[Work item]
Copy the data below exactly. Any pictures in it should be omitted.

[Collected data]
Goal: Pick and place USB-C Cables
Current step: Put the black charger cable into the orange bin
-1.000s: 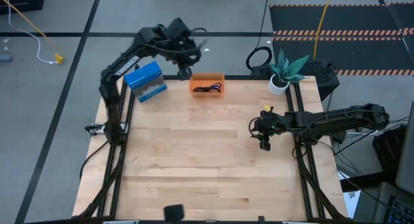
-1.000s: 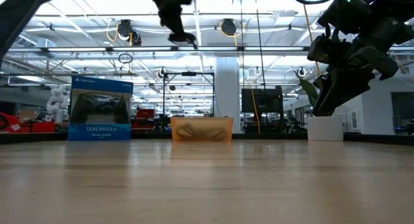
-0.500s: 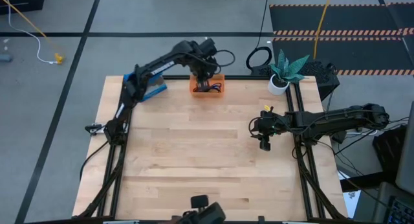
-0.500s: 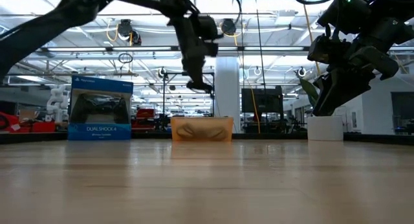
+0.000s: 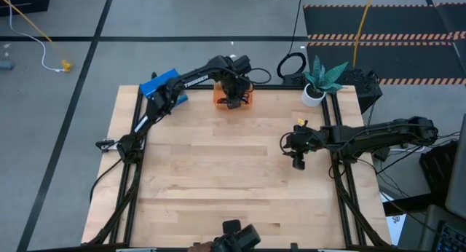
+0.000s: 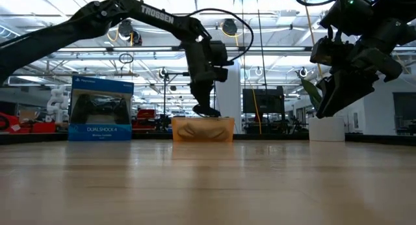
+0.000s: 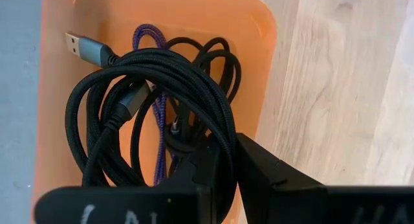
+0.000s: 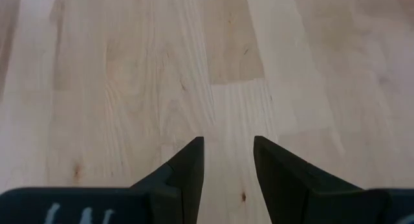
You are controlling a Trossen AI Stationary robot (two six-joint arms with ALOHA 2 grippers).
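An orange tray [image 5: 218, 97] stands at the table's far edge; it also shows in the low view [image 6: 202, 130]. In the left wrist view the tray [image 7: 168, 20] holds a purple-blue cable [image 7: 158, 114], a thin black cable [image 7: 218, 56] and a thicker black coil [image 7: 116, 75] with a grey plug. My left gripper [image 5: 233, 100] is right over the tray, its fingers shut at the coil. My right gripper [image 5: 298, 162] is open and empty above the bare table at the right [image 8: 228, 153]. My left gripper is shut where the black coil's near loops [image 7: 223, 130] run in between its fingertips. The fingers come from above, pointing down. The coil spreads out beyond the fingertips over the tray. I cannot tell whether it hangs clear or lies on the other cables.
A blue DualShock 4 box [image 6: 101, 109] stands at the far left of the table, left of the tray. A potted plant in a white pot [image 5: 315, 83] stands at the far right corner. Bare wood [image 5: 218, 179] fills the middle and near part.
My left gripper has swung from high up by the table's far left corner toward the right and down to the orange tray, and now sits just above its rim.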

[Result of this task]
Goal: Pick and place USB-C Cables
Current step: Put the black charger cable into the orange bin
-1.000s: 
-1.000s: 
-0.500s: 
-0.500s: 
+0.000s: 
+0.000s: 
+0.000s: 
+0.000s: 
You are controlling a Trossen AI Stationary robot (two six-joint arms with ALOHA 2 grippers).
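An orange tray [image 5: 218, 97] stands at the table's far edge; it also shows in the low view [image 6: 202, 130]. In the left wrist view the tray [image 7: 168, 20] holds a purple-blue cable [image 7: 158, 114], a thin black cable [image 7: 218, 56] and a thicker black coil [image 7: 116, 75] with a grey plug. My left gripper [image 5: 233, 100] is right over the tray, its fingers shut at the coil. My right gripper [image 5: 298, 162] is open and empty above the bare table at the right [image 8: 228, 153]. My left gripper is shut where the black coil's near loops [image 7: 223, 130] run in between its fingertips. The fingers come from above, pointing down. The coil spreads out beyond the fingertips over the tray. I cannot tell whether it hangs clear or lies on the other cables.
A blue DualShock 4 box [image 6: 101, 109] stands at the far left of the table, left of the tray. A potted plant in a white pot [image 5: 315, 83] stands at the far right corner. Bare wood [image 5: 218, 179] fills the middle and near part.
My left gripper has swung from high up by the table's far left corner toward the right and down to the orange tray, and now sits just above its rim.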

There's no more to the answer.